LifeGuard boosts health telemetry

NASA officials believe they can improve monitoring of astronauts' vital signs.

NASA officials may be able to improve the way they monitor space travelers' vital signs after further development of a wireless device. So far, the tool is being used to transmit personal health information from remote locations on Earth.

Last year, NASA's real-time monitoring device, LifeGuard, helped monitor the vital signs of expedition members at the world's highest alpine lake, nearly 20,000 feet up the Licancabur volcano. The members of the expedition were sampling soils and water on the border of Chile and Bolivia last year.

"LifeGuard also could be used by physicians on Earth, since the system could be put on a patient very quickly and transmit vital signs during transfer to the hospital," said Carsten Mundt, an engineer at NASA's Ames Research Center. "The sensors we use are quite easy to apply and comfortable to wear."

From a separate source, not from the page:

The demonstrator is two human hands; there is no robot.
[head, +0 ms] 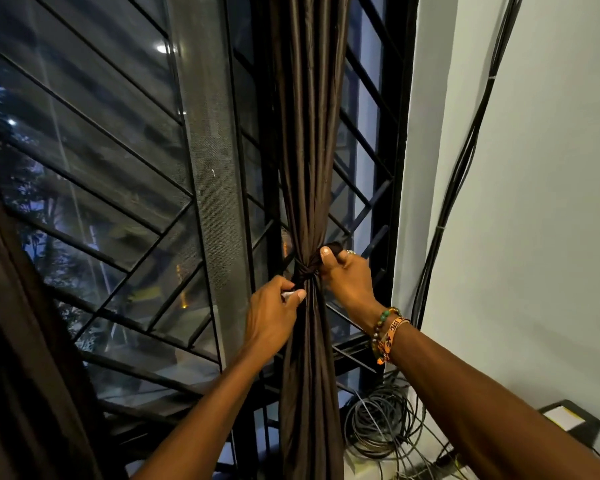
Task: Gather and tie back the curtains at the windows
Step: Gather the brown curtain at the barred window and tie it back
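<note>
A dark brown curtain [309, 140] hangs gathered into a narrow bundle in front of the barred window [94, 157]. A dark tie-back strip [307, 271] is wrapped and knotted around its middle. My left hand [274, 317] pinches one end of the tie at the bundle's left side. On the right of the knot, my right hand [347, 275] grips the other end, with the thumb pressed against the knot. A second brown curtain [21, 341] hangs at the far left edge.
A white wall [534, 202] stands on the right with black cables [465, 161] running down it. Coiled cables [378, 424] lie on the floor below the window. A small black and white box [568, 420] sits at the lower right.
</note>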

Firefighters, hazardous material workers, the elderly and patients at home could benefit from remote monitoring, Mundt said. "When the patient comes in, the doctor would already know [their] status," he added.

Although NASA has had forms of health telemetry for decades, the agency has never been able to do as much as the Lifeguard system, said John Hines, manager of advanced biomolecular technology at Ames.

LifeGuard provides real-time monitoring of vital information, including heart rate, blood pressure, electrocardiogram, breathing rate and temperature. It also can measure human movements in three dimensions.

The LifeGuard units send real-time vital signs from subjects to scientists at Ames via satellite. LifeGuard uses button sensors stuck to the skin of index fingers and arm cuffs to measure blood pressure. LifeGuard's data logger has a transmitter that radios collected data to a base station computer.

"More recently, we did experiments aboard NASA's KC-135 aircraft that flies big, roller coaster-like maneuvers to create short periods of weightlessness," said Gregory Kovacs of Stanford University. The Astrobionics team at NASA began work on LifeGuard in October 2002, and is collaborating with the National Center for Space Biological Technologies at Stanford.